*SOURCE MATERIAL*
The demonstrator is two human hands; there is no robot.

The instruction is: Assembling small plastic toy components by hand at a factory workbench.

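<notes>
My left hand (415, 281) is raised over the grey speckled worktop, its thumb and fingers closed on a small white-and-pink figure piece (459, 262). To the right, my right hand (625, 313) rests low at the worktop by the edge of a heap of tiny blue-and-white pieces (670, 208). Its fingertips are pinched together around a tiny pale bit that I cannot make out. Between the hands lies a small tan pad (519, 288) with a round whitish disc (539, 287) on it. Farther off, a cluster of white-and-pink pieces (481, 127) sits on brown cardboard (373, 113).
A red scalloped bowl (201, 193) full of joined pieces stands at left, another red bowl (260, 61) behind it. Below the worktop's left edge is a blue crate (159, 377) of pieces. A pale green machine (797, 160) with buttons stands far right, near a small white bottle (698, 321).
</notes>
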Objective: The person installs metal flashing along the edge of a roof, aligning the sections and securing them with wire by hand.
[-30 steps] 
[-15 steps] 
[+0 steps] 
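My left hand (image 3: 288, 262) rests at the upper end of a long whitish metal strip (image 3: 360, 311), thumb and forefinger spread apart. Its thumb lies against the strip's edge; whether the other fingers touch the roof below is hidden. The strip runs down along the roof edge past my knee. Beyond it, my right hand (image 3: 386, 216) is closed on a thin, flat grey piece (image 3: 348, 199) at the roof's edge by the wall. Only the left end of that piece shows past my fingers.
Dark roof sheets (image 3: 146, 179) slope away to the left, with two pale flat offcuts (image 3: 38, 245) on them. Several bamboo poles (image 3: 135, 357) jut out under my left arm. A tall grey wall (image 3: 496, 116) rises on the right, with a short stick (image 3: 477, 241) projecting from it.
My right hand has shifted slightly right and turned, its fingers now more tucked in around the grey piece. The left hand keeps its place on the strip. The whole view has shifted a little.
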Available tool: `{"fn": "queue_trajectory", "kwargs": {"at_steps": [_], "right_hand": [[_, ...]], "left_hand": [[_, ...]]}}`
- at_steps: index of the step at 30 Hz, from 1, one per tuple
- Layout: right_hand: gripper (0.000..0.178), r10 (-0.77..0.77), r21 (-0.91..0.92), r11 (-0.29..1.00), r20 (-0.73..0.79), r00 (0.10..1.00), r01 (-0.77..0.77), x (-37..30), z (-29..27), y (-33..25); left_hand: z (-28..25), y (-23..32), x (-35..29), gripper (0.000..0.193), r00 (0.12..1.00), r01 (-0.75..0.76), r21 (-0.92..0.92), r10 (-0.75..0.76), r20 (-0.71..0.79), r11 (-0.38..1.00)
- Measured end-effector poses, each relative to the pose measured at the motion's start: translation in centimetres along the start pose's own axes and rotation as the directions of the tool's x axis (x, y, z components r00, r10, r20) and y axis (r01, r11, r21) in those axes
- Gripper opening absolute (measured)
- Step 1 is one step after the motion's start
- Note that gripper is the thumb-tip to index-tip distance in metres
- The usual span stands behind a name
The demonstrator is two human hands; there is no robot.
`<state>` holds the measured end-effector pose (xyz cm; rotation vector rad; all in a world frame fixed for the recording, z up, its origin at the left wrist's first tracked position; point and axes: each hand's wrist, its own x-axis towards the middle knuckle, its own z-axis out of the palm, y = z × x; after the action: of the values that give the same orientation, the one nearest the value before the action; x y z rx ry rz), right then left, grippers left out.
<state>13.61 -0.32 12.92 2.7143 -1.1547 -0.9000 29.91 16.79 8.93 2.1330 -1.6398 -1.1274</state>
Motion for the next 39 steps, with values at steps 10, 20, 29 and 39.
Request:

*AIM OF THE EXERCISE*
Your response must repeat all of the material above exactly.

*SOLUTION TO THE EXERCISE*
The demonstrator is two human hands; there is no robot.

The instruction is: Assembling small plastic toy components by hand at a factory workbench.

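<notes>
My left hand (415, 281) is raised over the grey speckled worktop, its thumb and fingers closed on a small white-and-pink figure piece (459, 262). To the right, my right hand (625, 313) rests low at the worktop by the edge of a heap of tiny blue-and-white pieces (670, 208). Its fingertips are pinched together around a tiny pale bit that I cannot make out. Between the hands lies a small tan pad (519, 288) with a round whitish disc (539, 287) on it. Farther off, a cluster of white-and-pink pieces (481, 127) sits on brown cardboard (373, 113).
A red scalloped bowl (201, 193) full of joined pieces stands at left, another red bowl (260, 61) behind it. Below the worktop's left edge is a blue crate (159, 377) of pieces. A pale green machine (797, 160) with buttons stands far right, near a small white bottle (698, 321).
</notes>
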Objective: The person installs metal flashing along the edge of a roof, aligning the sections and securing them with wire by hand.
[-30 steps] 
[-15 steps] 
[+0 steps] 
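My left hand (image 3: 288, 262) rests at the upper end of a long whitish metal strip (image 3: 360, 311), thumb and forefinger spread apart. Its thumb lies against the strip's edge; whether the other fingers touch the roof below is hidden. The strip runs down along the roof edge past my knee. Beyond it, my right hand (image 3: 386, 216) is closed on a thin, flat grey piece (image 3: 348, 199) at the roof's edge by the wall. Only the left end of that piece shows past my fingers.
Dark roof sheets (image 3: 146, 179) slope away to the left, with two pale flat offcuts (image 3: 38, 245) on them. Several bamboo poles (image 3: 135, 357) jut out under my left arm. A tall grey wall (image 3: 496, 116) rises on the right, with a short stick (image 3: 477, 241) projecting from it.
My right hand has shifted slightly right and turned, its fingers now more tucked in around the grey piece. The left hand keeps its place on the strip. The whole view has shifted a little.
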Available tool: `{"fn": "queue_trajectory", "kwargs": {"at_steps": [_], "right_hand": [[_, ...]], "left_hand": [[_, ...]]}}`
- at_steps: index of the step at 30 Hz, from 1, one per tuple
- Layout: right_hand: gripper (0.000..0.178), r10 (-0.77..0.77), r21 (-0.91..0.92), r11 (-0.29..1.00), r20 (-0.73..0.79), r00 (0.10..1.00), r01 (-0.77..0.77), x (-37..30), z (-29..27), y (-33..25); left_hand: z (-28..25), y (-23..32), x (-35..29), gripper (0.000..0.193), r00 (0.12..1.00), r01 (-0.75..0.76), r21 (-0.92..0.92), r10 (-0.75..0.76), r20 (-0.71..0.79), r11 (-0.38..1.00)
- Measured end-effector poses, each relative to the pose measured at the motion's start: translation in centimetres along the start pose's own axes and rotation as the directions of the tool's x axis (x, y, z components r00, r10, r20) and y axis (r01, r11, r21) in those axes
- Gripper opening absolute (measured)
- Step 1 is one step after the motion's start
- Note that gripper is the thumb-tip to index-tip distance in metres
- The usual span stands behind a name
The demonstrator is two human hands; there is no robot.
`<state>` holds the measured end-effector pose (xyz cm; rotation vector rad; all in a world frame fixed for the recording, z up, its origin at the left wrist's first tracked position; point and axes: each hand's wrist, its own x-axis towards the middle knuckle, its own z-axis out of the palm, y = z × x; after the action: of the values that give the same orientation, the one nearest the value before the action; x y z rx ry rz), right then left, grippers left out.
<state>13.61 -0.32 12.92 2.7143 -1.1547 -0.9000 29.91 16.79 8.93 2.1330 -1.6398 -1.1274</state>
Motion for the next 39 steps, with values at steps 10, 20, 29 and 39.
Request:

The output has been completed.